## Items listed in a dataset:
|---|
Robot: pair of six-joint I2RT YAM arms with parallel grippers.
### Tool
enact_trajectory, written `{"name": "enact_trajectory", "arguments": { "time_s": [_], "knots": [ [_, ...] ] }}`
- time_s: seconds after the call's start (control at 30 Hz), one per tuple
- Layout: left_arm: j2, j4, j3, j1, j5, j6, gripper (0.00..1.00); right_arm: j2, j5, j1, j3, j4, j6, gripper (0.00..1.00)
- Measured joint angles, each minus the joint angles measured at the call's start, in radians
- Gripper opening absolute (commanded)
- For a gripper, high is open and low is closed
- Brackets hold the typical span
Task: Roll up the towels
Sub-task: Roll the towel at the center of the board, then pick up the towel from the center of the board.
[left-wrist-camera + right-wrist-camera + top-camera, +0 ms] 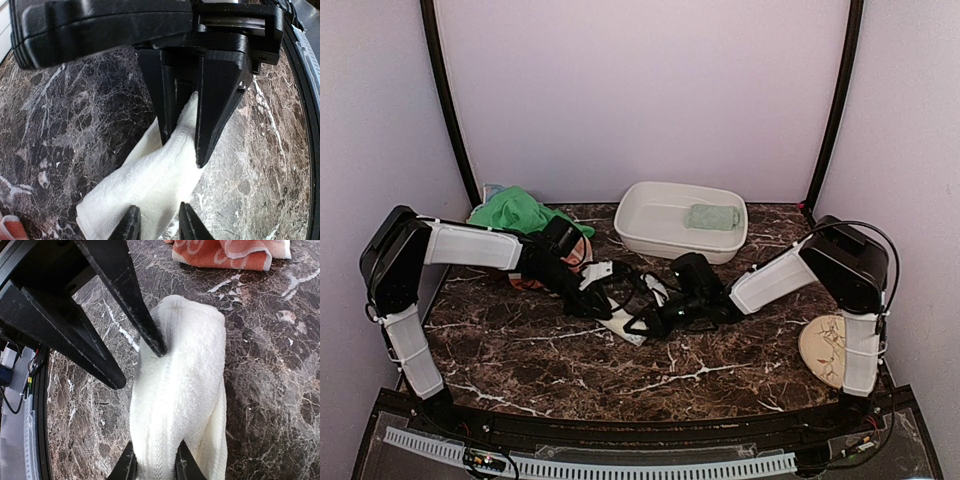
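While the sage-green towel (712,216) already looks rolled in the basin (640,238), the cream-white towel (180,390) lies mid-table, bunched, roll unfinished. Heaped back left, the bright green towel (515,210) and orange towel (225,252) look untouched. The left fingers (131,225) and right fingers (126,466), narrowly apart, pinch opposite ends of the cream-white one.

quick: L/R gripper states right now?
Left gripper: closed, pinching the cream-white towel.
Right gripper: closed on the same towel.
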Motion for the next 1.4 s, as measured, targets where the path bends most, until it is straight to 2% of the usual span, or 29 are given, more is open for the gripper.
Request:
{"name": "enact_trajectory", "arguments": {
  "time_s": [0.23, 0.4, 0.5, 0.53, 0.6, 0.63, 0.7, 0.73, 0.93, 1.1, 1.23, 1.4],
  "knots": [
    [0.001, 0.042, 0.001, 0.000, -0.029, -0.087, 0.29, 0.014, -0.033, -0.015, 0.006, 0.009, 0.036, 0.14],
    [0.055, 0.071, 0.045, 0.000, -0.080, -0.140, 0.29, 0.019, -0.048, -0.021, 0.010, 0.011, 0.063, 0.26],
    [0.091, 0.068, 0.081, -0.004, -0.089, -0.154, 0.29, 0.017, -0.044, -0.025, 0.005, 0.019, 0.085, 0.51],
    [0.100, 0.068, 0.092, -0.006, -0.092, -0.157, 0.28, 0.011, -0.039, -0.026, -0.005, 0.029, 0.093, 0.57],
    [0.120, 0.069, 0.114, -0.009, -0.104, -0.162, 0.28, -0.004, -0.015, -0.026, -0.035, 0.050, 0.110, 0.60],
    [0.129, 0.072, 0.124, -0.009, -0.109, -0.164, 0.28, -0.018, -0.002, -0.027, -0.061, 0.070, 0.107, 0.67],
    [0.146, 0.072, 0.141, -0.009, -0.121, -0.168, 0.28, -0.056, 0.033, -0.026, -0.110, 0.094, 0.105, 0.97],
    [0.154, 0.072, 0.149, -0.009, -0.125, -0.170, 0.28, -0.075, 0.048, -0.026, -0.132, 0.096, 0.111, 1.00],
    [0.168, 0.067, 0.164, -0.021, -0.141, -0.171, 0.27, -0.198, 0.219, -0.020, -0.251, 0.080, 0.074, 0.98],
    [0.168, 0.066, 0.164, -0.033, -0.171, -0.168, 0.26, -0.335, 0.415, 0.000, -0.333, -0.009, -0.007, 0.96],
    [0.167, 0.067, 0.164, -0.035, -0.182, -0.169, 0.26, -0.378, 0.582, 0.103, -0.271, -0.082, -0.119, 0.95],
    [0.166, 0.067, 0.164, -0.035, -0.189, -0.169, 0.26, -0.328, 0.672, 0.198, -0.138, -0.122, -0.224, 0.94]
  ]
}}
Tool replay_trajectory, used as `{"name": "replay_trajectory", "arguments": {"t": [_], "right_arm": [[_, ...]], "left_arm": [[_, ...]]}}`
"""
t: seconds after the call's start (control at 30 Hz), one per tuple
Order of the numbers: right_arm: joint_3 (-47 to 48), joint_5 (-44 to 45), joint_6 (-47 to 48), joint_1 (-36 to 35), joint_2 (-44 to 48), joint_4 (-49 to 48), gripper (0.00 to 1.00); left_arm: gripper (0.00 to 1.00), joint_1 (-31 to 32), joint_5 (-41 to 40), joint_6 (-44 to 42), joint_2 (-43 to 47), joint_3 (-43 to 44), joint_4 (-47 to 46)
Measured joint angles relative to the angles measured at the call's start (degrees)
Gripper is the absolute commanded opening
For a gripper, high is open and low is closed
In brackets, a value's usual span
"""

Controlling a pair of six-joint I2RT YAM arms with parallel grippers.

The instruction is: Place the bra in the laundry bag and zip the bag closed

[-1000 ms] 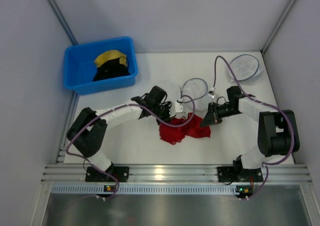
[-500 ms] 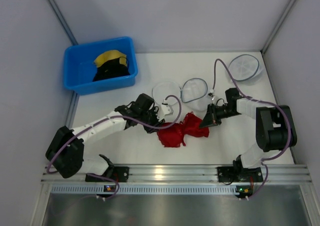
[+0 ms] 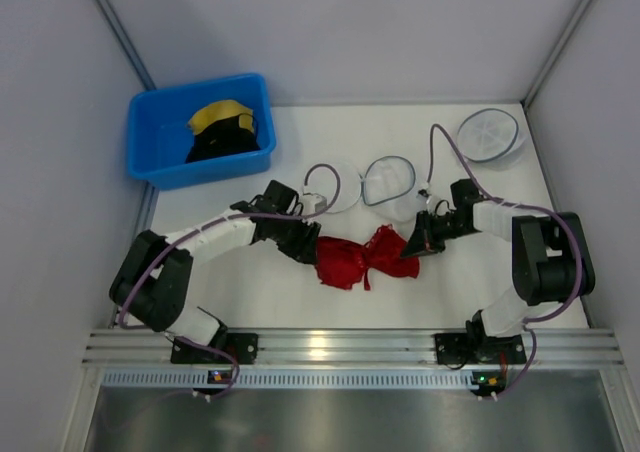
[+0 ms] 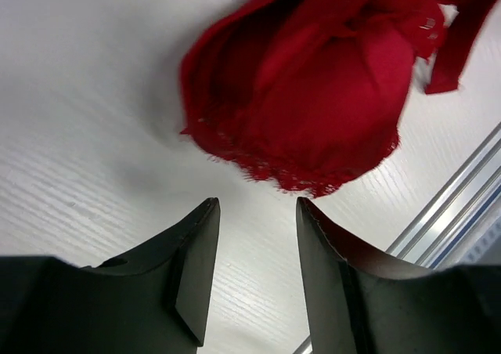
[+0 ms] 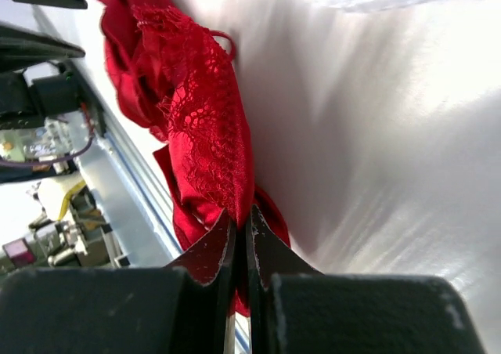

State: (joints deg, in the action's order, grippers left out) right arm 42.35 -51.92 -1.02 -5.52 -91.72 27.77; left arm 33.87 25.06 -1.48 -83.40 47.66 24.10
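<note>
Operator: Where is the bra [image 3: 345,262]?

Observer: Down on the white surface [image 3: 250,297], about midway between its left and right edges and closer to the near edge than the far one. It lies spread sideways, one cup to each side, narrow in the middle.

Operator: Right hand?

Observer: The right hand [image 3: 416,240] sits at the bra's right end. In the right wrist view its tips are pressed together with red lace caught between them, so it is clamped on the bra.

Operator: And the left hand?

Observer: The left hand [image 3: 303,249] is at the bra's left end, low over the surface. In the left wrist view its fingers [image 4: 196,252] stand apart with only bare surface showing in the gap. The lacy edge of the left cup lies just beyond the tips, not touching them.

Operator: Laundry bag?

Observer: The laundry bag [image 3: 388,180] lies open, its two round mesh halves side by side. It is just past the bra toward the far edge and does not touch it.

Operator: Anything else there?

Observer: A blue bin [image 3: 150,157] at the far left corner holds a yellow garment [image 3: 218,115] on top of a black garment [image 3: 228,142]. A round white mesh bag [image 3: 488,134] with a spoke pattern lies in the far right corner.
</note>
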Motion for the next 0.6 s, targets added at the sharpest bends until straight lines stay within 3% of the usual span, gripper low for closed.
{"name": "replay_trajectory", "arguments": {"t": [0.2,0.53,0.6], "right_arm": [[-0.35,3.87,-2.34,0.00,-0.83,-1.46,0.00],[-0.28,8.35,-4.98,0.00,-3.61,-1.62,0.00],[-0.24,8.59,-5.55,0.00,-3.61,-1.57,0.00]], "left_arm": [[0.45,-9.70,5.77,11.56,-7.06,-2.19,-4.37],[0.46,-10.75,14.78,26.10,-13.94,-2.89,-18.21],[0.31,-10.78,16.20,28.04,-15.19,-2.89,-19.93]]}}
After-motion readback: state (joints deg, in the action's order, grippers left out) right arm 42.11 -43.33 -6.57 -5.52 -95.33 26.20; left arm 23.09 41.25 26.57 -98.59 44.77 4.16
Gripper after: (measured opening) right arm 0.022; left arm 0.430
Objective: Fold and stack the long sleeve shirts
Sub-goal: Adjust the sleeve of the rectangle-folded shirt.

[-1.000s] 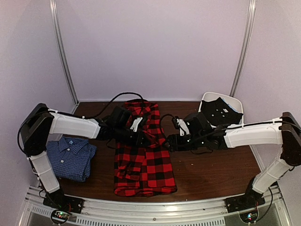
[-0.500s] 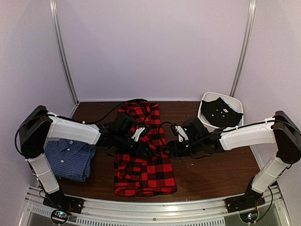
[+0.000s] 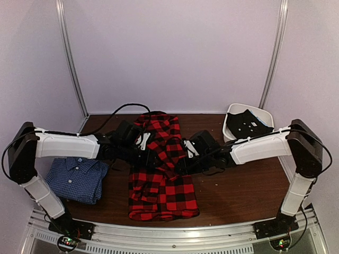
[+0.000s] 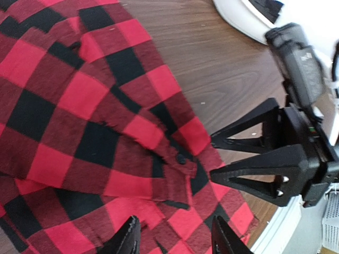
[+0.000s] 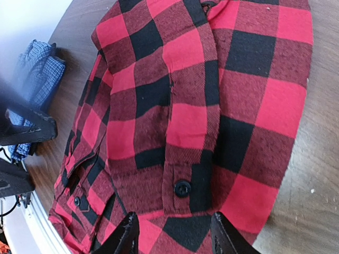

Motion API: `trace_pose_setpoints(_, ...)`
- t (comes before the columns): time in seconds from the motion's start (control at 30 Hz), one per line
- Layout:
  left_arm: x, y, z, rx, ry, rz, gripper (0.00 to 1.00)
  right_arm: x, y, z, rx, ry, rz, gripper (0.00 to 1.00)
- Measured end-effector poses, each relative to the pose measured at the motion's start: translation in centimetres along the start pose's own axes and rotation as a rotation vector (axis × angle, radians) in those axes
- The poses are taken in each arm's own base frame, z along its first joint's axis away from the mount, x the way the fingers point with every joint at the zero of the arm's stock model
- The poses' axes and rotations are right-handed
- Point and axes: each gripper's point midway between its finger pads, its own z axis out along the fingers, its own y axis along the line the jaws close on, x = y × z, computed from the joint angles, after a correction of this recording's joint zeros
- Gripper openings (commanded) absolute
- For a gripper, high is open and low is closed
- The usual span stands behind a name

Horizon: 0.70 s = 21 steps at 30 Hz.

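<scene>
1. Red-and-black plaid shirt (image 3: 164, 182): lies lengthwise on the worktop (image 3: 238, 193), hem nearest me.
2. Blue check shirt (image 3: 78, 179): folded, left of the plaid shirt, apart from it.
3. My left jaws: open, empty, over the plaid shirt's middle.
4. My right jaws: open, empty, at its right edge.
5. White bin (image 3: 254, 107): beyond the plaid shirt, to its right, with a dark cloth (image 3: 246, 125) inside.

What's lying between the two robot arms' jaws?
The red-and-black plaid flannel shirt: its buttoned cuff lies between the left jaws and the right jaws, clearest in the left wrist view.
</scene>
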Motion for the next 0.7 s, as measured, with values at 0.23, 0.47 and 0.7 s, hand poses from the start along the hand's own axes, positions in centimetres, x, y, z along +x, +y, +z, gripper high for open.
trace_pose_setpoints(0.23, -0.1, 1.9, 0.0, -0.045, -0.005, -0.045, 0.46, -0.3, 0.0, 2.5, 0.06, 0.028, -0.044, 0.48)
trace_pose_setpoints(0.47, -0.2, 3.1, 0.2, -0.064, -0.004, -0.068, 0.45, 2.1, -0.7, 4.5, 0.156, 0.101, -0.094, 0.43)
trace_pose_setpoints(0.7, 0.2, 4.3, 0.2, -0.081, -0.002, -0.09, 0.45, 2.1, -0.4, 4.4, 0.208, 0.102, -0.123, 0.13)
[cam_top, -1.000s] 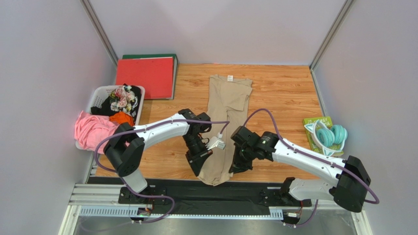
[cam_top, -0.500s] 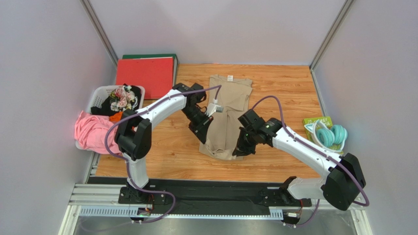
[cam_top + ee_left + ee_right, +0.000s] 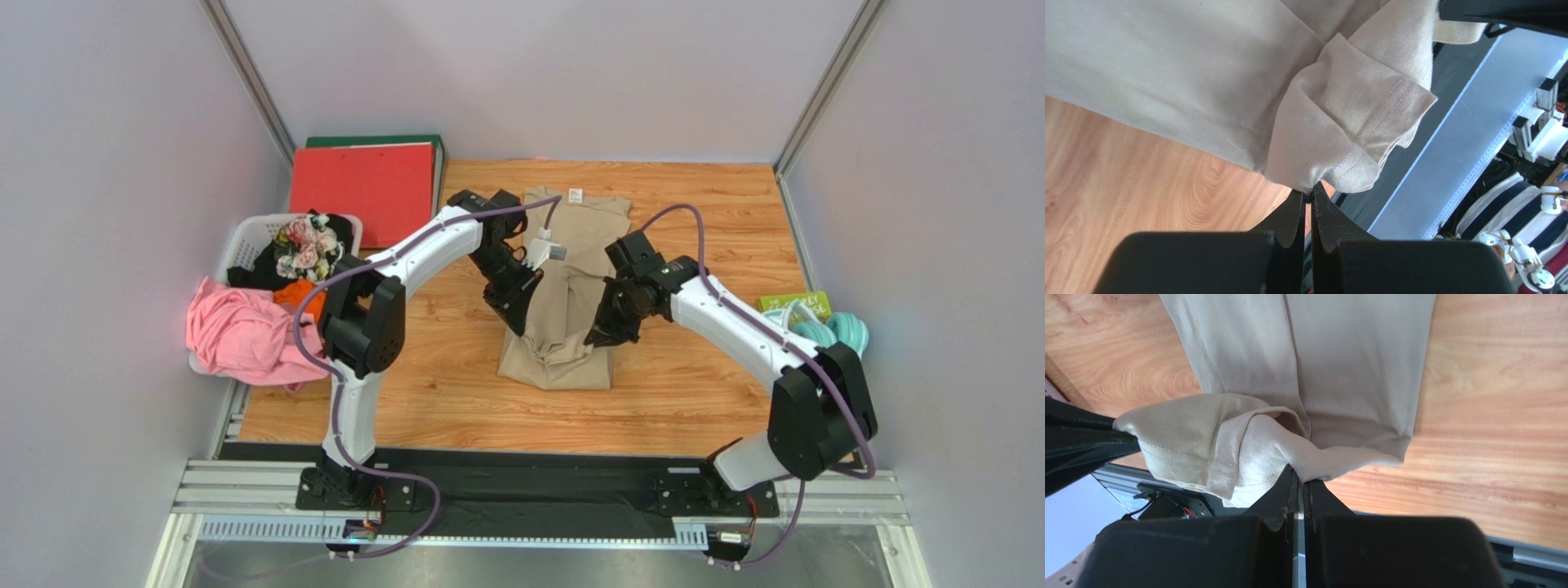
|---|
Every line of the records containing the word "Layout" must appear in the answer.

## Response:
- Layout: left_arm: j2, j4, j3, j1, j5, j6, gripper (0.00..1.00); right_arm: j2, j5, j1, j3, j4, j6, gripper (0.00..1.00)
- Layout:

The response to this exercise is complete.